Ultimately, the marketing consultants come up with a grand plan: let's identify the revisions in a sequence that begins with the version number, making the downloads free to registered users. Then, when a reasonable amount of time has passed ("reasonable" being dependent on sales), the fully updated program is released. It has a new version number, so it's a new purchase— cheaper to prior owners, of course. And the sequence begins anew.

Naturally, tech service will be offered only to those who have the latest version although a prior edition ("legacy" is the favorite term) owner may still have access to user forums. [If this has a contemporary ring to it, you must have read that Microsoft recently put Win95 out to the very same kind of pasture.]

Next move: why give away the revisions or patches? Why not offer a contract, so to speak, that entitles the user to receive downloaded changes for, say, a year. Included would be automatic notification (e-mail or screen "pop-ups" when connected to the Internet), perhaps instantaneous downloading and integration into the program itself. [For the record, this already exists with one or more of the major anti-virus providers. McAfee has a Web-based Clinic available to registered users of its software on a yearly fee basis.] Next step is to make the contract terms self-renewing unless the user advises via a detailed form not to do so. Not original, but definitely advantageous.
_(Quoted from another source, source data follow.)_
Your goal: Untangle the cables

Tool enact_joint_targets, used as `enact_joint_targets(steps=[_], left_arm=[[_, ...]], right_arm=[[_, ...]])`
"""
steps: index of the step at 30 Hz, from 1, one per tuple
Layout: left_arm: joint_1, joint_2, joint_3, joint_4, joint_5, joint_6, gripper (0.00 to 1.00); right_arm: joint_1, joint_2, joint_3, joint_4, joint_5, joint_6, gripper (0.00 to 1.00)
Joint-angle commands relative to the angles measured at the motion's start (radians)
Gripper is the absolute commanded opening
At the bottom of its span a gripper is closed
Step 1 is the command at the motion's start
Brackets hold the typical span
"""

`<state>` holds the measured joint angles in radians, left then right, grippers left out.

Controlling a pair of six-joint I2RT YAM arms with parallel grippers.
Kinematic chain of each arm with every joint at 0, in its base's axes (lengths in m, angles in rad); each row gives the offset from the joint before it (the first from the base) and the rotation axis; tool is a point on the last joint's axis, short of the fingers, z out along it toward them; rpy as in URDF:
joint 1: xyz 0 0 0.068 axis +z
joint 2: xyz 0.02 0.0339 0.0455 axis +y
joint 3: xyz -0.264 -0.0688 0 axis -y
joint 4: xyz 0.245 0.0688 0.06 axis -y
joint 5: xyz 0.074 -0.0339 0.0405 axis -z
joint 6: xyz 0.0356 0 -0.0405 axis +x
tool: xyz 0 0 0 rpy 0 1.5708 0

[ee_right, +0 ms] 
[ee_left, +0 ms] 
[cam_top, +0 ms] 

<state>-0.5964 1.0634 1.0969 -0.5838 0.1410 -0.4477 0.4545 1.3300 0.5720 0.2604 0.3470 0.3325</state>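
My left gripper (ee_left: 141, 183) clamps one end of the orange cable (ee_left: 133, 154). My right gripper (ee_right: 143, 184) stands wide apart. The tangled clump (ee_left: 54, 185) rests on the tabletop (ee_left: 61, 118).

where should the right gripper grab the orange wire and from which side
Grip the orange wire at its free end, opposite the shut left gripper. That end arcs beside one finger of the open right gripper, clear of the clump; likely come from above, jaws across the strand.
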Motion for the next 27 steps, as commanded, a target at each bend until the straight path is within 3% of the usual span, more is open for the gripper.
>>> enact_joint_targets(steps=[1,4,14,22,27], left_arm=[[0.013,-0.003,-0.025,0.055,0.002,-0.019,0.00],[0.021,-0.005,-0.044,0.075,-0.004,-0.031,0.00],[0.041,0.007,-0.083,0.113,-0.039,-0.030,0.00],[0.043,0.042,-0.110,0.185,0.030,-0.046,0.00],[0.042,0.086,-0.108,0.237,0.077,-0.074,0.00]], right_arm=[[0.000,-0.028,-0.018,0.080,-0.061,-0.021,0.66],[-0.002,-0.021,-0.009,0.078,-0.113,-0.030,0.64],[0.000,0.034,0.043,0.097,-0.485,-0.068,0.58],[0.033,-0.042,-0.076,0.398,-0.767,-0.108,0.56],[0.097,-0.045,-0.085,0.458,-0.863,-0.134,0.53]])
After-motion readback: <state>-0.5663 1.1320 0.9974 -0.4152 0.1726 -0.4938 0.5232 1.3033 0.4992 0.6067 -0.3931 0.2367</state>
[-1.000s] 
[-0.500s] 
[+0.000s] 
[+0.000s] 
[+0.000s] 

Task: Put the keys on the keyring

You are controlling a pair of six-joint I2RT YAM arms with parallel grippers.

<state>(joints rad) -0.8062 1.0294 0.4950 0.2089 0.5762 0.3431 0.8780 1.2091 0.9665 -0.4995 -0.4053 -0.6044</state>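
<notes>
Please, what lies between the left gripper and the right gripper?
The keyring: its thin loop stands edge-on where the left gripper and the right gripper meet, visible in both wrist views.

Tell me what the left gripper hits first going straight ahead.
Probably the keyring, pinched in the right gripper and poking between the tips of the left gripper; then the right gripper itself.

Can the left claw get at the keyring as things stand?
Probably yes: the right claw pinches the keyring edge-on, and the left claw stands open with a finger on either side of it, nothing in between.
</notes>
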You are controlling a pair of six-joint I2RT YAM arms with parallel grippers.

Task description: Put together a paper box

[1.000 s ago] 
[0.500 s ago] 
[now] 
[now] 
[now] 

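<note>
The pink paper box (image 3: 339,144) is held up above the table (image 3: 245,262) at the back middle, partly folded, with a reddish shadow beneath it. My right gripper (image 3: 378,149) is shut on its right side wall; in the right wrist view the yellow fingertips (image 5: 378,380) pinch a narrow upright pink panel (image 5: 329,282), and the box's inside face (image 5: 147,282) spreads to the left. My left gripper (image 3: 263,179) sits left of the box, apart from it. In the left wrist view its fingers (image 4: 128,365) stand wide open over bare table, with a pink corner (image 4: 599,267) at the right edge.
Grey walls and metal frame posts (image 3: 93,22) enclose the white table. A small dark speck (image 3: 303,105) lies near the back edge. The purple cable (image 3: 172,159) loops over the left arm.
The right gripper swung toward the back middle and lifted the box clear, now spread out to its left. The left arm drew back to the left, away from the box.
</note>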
Which all leads up to the grand finale. Don't sell the original program— lease it. Could even tie it to a revision or upgrade policy. That could work with either disk or download formats and the user then is locked in for a year or more. Make it simple, make it convenient, and (above all) be sure to make it firm. Pay in full in advance or in those familiar easy payments because, regardless of choice, the money is committed and the software producer can thumb his nose at competitors.

Just in case you think this twist to marketing may be a bit far-fetched, read on. The future has already arrived in the implementation of ASP (Application Service Providers), a concept that's been created for big businesses but very likely to trickle down, even if diluted, to the independent user.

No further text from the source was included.